The Prodigal

I’ve been thinking and writing a lot lately about the wonder, the priceless gift that is Christmas. However, I know that while this is intended to be a season of peace and joy, for many people Christmas can come with a fresh ache for hearts that are already hurting and wounded.

I know just last week, a friend of mine ached to see the face of her son. Her son whom she has nurtured and cherished since the day he was born. Her son who has always graced the rim of her table at Thanksgiving and Christmas. Her son who has allowed pride and anger to fork a painful wedge between himself and a family that loves him.

As my thoughts and prayers have hovered over my friend, over my own desire for the true experience of Christmas, I can’t help but remember the parable of the prodigal son.

My own children are still too young to turn from me, and I pray this is a hurt I will never know, but even still I know what it’s like to watch friends and family members, dreams and desires turn their backs and run.

I know what it’s like to feel powerless to stop them.

I know what it’s like to wait, and watch, and hope for that someday, that time when maybe things will be different. When maybe they’ll turn and come home. Home to a heart, my heart, that has never stopped loving.

When I read the parable of the prodigal son it’s easy to focus on the role the son played in the story, and certainly there is much to be learned from the foolishness of his ways. But I think that the father has much to teach us as well.

“So he [the prodigal son] returned home to his father. And while he was still a long way off, his father saw him coming. Filled with love and compassion, he ran to his son, embraced him, and kissed him.” Luke 15:20 (emphasis mine)

When I read this verse I can picture the father standing on his doorstep or at a window scanning the horizon, watching and waiting with hopeful eyes for any sign of his son. I can imagine him doing this every morning as the sun begins to rise. I can imagine him doing this in the afternoon as he pauses in his work. I can imagine him doing this in the evening, at sunset, before darkness makes it impossible to see.

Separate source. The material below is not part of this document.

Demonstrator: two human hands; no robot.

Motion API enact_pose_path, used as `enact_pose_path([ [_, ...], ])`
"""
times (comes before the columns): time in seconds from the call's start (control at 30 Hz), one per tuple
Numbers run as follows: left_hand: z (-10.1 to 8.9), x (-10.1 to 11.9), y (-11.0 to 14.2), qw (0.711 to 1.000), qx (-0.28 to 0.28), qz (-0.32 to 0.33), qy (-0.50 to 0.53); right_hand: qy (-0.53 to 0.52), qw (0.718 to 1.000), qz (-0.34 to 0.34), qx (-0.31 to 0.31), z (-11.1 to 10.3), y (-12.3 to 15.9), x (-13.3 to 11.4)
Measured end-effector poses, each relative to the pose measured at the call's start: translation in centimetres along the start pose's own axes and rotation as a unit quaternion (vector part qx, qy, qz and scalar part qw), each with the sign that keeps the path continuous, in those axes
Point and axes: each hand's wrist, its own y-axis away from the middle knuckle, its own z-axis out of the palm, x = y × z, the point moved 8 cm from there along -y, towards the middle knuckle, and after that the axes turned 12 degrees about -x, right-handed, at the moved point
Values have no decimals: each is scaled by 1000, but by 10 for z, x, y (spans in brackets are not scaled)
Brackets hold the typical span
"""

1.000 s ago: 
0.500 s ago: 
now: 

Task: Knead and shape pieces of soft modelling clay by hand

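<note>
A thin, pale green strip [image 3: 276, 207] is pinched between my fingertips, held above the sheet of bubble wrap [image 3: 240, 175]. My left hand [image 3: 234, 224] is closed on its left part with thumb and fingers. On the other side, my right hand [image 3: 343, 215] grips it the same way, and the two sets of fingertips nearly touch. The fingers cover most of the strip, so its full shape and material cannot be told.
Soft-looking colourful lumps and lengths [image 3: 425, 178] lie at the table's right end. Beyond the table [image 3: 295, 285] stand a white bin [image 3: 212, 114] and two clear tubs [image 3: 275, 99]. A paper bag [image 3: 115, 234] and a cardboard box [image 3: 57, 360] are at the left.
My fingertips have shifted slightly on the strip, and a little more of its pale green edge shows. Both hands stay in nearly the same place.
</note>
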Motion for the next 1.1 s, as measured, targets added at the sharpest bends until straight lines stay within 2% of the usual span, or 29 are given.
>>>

Day after day. Again and again. Until one day…in the distance…he sees it! The very thing he has watched, and waited, and hoped for. His son, come home!

Of course, I don’t know any of this for sure. Perhaps it was purely coincidence that he spied his son in the distance. But I do know my own heart. I do know that when it comes to friends, and family, and dreams that have wandered away from me, wandered away from the heart of Christ, I look for them. I hope for them. I pray, and wait, and watch for God to bring them home.

So I ask you, this Christmas season, what’s your prodigal son? Is it your own son or daughter? A friend? A dream, or desire gone irreparably wrong?

Whatever it is, take heart! Just as the father waited and watched expectantly for his son, wait and watch expectantly for what God can and will do.

Our God, he doesn’t waste a thing, and he works, always works, in the waiting. He works in the lives and hearts of the ones we love. And he works in our hearts as well.

As Christmas dinners are eaten, as presents are unwrapped, as the ache in the heart flares, and tears, and bleeds, don’t stop checking the horizon.

Don’t stop watching for the prodigal.

Don’t stop watching for the SON.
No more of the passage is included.